> [Activity]:
Please restate the listing below in full, word for word.
╭─ Data shown
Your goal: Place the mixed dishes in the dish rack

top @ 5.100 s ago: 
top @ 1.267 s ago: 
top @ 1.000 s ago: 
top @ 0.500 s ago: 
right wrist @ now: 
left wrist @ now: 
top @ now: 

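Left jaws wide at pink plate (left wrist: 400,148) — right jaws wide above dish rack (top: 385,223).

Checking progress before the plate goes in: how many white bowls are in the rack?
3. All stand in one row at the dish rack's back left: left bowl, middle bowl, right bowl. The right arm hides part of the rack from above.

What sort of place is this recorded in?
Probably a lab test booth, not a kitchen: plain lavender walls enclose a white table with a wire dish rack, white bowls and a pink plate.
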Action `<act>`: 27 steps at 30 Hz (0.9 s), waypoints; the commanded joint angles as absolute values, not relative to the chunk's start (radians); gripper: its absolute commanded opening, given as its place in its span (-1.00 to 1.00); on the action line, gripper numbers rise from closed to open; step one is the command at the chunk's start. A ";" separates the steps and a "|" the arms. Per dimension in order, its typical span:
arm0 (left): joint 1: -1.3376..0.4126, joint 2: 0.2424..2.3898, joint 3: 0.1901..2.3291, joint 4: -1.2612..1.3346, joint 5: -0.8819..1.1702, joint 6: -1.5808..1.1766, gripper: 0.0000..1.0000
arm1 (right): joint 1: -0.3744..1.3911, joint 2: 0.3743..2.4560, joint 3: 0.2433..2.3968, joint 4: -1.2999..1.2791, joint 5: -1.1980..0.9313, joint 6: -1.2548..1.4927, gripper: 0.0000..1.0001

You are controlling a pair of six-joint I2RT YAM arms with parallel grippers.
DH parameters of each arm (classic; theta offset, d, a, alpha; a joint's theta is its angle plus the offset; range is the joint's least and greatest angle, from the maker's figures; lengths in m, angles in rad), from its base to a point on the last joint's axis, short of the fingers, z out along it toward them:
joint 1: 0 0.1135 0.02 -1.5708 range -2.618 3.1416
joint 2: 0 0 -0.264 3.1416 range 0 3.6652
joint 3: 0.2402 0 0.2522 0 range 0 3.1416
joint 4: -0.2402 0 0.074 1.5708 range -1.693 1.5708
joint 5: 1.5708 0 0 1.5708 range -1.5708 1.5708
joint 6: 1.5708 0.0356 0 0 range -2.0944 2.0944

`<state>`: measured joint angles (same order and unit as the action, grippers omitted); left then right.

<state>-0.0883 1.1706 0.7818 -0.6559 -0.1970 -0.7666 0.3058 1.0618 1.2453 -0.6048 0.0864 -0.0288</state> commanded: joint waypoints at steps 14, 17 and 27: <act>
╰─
> [Answer below]:
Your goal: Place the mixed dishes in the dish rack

top @ 5.100 s ago: 
top @ 1.267 s ago: 
top @ 1.000 s ago: 
top @ 0.500 s ago: 
right wrist @ now: 
left wrist @ now: 
top @ now: 

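Left jaws wide at pink plate (left wrist: 400,148) — right jaws wide above dish rack (top: 385,223).

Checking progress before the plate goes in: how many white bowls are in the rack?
3. All stand in one row at the dish rack's back left: left bowl, middle bowl, right bowl. The right arm hides part of the rack from above.

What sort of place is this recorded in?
Probably a lab test booth, not a kitchen: plain lavender walls enclose a white table with a wire dish rack, white bowls and a pink plate.
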Action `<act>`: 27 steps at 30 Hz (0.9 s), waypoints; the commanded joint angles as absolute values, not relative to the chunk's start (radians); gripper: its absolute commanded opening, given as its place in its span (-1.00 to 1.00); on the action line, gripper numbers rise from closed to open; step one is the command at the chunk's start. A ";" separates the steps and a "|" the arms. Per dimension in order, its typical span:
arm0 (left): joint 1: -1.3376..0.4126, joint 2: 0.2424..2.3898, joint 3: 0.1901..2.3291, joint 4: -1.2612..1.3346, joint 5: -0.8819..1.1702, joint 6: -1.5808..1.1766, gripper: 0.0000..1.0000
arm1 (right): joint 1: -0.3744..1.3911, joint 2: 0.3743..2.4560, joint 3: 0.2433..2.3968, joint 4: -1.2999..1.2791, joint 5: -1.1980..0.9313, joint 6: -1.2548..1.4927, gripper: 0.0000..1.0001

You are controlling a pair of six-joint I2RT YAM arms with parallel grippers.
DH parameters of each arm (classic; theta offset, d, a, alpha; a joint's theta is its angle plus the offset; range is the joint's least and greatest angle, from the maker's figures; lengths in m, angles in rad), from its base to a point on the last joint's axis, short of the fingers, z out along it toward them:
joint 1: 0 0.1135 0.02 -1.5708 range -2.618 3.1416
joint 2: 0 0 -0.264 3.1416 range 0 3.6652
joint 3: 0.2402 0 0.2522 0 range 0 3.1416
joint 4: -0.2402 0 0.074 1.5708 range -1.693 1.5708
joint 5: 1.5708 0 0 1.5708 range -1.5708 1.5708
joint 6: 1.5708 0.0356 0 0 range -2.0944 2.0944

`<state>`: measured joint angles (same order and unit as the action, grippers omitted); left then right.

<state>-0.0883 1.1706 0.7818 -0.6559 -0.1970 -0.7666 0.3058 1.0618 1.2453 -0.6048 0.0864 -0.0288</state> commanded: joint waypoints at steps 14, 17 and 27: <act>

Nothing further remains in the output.